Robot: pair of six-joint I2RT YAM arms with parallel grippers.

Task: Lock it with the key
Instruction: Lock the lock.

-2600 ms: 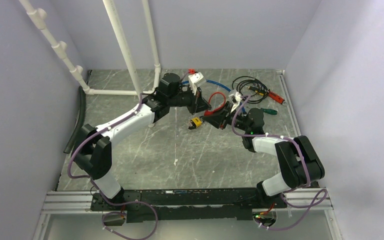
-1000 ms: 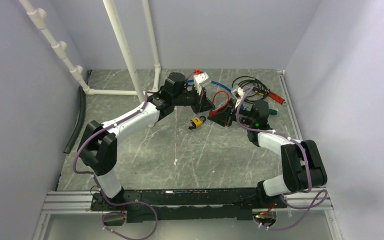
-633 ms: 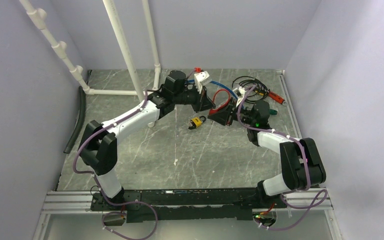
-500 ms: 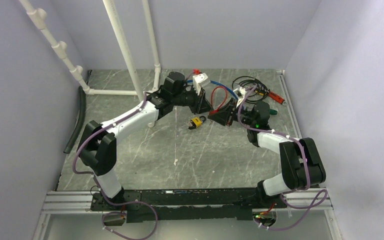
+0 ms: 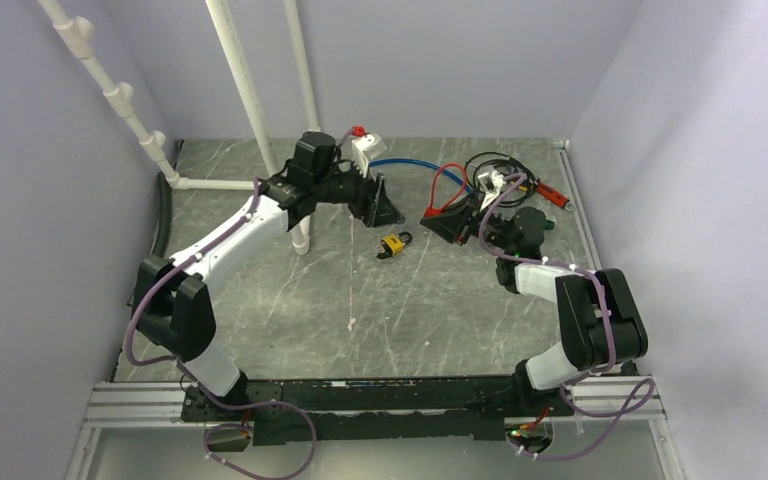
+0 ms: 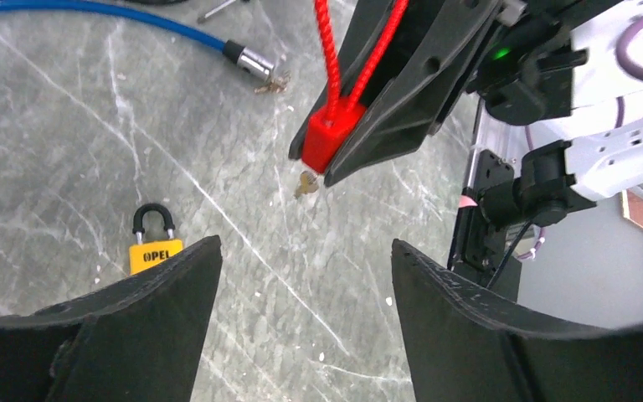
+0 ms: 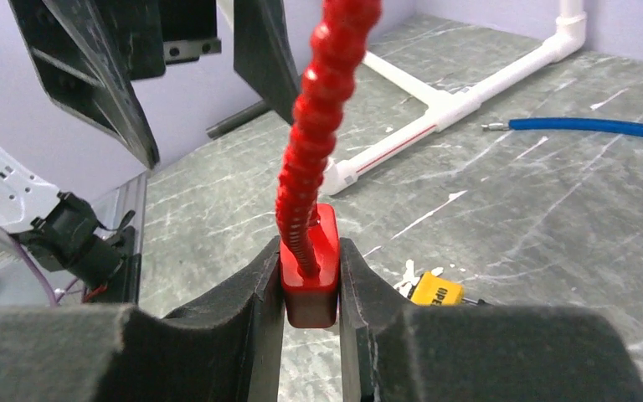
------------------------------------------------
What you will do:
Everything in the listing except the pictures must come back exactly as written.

Final answer:
Robot: pair of six-joint I2RT YAM arms with parallel grippers.

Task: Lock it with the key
Instruction: Lock the lock.

-2600 ms: 
-1000 ms: 
-633 ms: 
-500 ms: 
+0 ms: 
+0 ms: 
+0 ms: 

With that, the output is done.